▶ [DATA EXTRACT]:
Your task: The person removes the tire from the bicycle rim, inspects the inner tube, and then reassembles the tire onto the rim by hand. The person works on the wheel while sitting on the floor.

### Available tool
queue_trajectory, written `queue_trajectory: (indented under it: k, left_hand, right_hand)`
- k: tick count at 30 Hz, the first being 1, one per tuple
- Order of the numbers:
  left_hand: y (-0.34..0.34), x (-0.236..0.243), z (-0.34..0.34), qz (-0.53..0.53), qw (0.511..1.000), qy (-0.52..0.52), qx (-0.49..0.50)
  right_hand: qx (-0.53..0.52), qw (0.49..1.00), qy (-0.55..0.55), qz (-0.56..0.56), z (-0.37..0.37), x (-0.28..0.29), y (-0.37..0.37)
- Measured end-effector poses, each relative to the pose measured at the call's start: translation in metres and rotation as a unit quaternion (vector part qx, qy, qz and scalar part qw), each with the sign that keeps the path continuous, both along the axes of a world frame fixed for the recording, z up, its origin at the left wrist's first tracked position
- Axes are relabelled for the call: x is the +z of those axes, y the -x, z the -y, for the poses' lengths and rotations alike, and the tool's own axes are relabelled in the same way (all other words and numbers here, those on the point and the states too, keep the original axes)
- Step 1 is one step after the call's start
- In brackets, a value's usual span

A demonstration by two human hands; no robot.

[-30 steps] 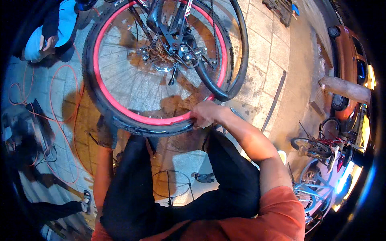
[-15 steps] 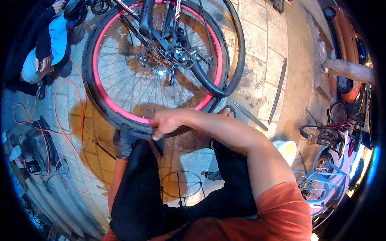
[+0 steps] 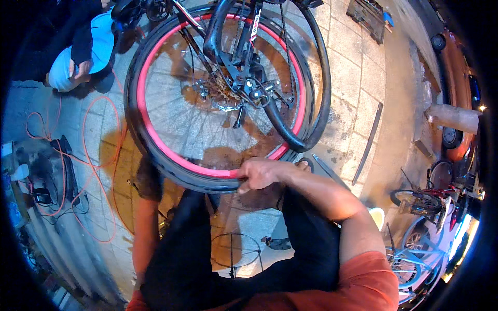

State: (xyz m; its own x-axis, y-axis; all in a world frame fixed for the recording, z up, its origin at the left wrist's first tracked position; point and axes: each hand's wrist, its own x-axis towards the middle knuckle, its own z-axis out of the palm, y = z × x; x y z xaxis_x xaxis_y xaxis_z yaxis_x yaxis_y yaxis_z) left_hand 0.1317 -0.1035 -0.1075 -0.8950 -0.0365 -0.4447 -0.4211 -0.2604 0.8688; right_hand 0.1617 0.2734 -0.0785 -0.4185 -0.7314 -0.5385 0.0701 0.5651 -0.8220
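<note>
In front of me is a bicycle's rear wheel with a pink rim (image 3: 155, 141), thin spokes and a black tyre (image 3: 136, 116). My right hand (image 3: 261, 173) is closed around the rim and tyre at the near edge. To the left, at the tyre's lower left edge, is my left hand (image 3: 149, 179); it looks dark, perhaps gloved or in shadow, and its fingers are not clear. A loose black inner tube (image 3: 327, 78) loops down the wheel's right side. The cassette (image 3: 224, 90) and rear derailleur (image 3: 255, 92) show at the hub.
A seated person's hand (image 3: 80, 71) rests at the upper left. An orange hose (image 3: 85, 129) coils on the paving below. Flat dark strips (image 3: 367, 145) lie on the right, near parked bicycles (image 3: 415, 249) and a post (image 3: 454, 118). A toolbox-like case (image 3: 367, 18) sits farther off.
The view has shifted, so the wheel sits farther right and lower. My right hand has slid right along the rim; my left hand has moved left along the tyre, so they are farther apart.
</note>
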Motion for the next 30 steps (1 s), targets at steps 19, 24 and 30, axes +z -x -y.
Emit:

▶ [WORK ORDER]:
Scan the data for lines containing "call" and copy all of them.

▶ [EXERCISE OUTPUT]:
- Measured end-effector poses, each relative to the pose measured at the call's start: translation in metres and rotation as a unit quaternion (vector part qx, qy, qz and scalar part qw), each with the sign that keeps the path continuous, both along the axes of a world frame fixed for the recording, z up, its origin at the left wrist's first tracked position
- Axes are relabelled for the call: x is the +z of those axes, y the -x, z the -y, for the poses' lengths and rotations alike, and the tool's own axes are relabelled in the same way (all other words and numbers here, those on the point and the states too, keep the original axes)
- Step 1 is one step after the call's start

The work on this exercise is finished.